The letter is confusing because if it were written by either Alexander or Lydia Huggins, it would imply that they had been at Lac Qui Parle for more than four years but had never heard a word from friends or family at home. The writer also says they first heard about the possibility of coming to Minnesota from “Mrs. W.,” who is Margaret Williamson. It doesn’t seem very likely that Margaret Williamson would have been the first to mention the mission to either Lydia or Alexander.
The letter goes on…
“I think we had as comfortable a journey as could ever be expected. But Sister you were mistaken when you supposed we were over the worst of the road at Galena. It’s true the steam boat was delightful but coming up the St. Peter’s was very trying. The hot sun by day and the cold damp ground at night. It was some time after I came before I felt as if I was over it. But I am very well now. I am sure they needed some one here. Perhaps I am not the right one. But I hope I am. I have written to some one how I spend my time. I expect to assist Mrs. Riggs in teaching the Dakota children before long. I am trying to learn the language but I make slow progress. I hope however that I shall learn faster.”

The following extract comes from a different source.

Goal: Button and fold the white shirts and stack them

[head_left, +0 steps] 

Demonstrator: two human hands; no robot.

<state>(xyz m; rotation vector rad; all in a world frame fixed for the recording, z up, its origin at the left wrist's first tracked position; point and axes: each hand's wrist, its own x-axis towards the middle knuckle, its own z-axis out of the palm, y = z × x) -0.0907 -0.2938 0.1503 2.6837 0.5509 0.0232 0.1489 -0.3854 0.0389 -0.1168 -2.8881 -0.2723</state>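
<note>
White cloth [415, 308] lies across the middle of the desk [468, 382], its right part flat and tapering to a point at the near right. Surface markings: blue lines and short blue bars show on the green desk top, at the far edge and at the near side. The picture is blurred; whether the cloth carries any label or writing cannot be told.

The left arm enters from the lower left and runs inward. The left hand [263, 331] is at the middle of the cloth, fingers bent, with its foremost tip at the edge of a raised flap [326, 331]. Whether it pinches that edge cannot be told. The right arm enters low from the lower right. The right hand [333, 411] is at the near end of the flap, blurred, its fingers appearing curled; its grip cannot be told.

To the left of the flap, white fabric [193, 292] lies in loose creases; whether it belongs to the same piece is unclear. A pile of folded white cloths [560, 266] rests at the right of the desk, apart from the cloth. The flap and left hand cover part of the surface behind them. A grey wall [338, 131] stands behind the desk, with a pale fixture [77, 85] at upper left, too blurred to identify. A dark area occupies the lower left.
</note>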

Neither Lydia or Alexander’s role with the mission was to teach. Alexander was the farmer, carpenter and livestock manager. Lydia was a cook, seamstress and weaver.
The letter continues…
“Some of the Indians are really good looking and seem to have pleasant dispositions. I think the Chief looks so much like Samuel Foreman if he was dressed like him you would think it was he or very much like him.”
This just doesn’t sound like something a man would say, affirming that a woman is the author of this letter. As I read through the letter again today, it suddenly became clear. This letter is written by Fannie Huggins, Alexander’s sister. She had arrived at Lac Qui Parle from Ohio to help with teaching the Dakota children in June of 1839. That explains why a letter arriving in September is the first she had received since she left home. Fannie as author also explains the reference to her efforts to learn to speak and write Dakota so that she can begin to teach. Fannie’s story will be covered in future in Dakota Soul Sisters but it is appropriate to clarify who wrote this Lac Qui Parle letter at this point in the story.
Determining who “Brother and Sister” are in the salutation is more difficult. Fannie is probably writing to one of her brothers and his wife. She says in one place, “When I wrote Amzi…” so that would mean this letter is not being written to her brother Amzi Huggins. That leaves the rest of her brothers and sisters-in-law as possibilities: Eli and Jane McEwen Huggins, Zimri and Isabella Bryan Huggins, Enos and Lucinda Bryan Huggins or possibly John and Sarah Pettijohn Huggins.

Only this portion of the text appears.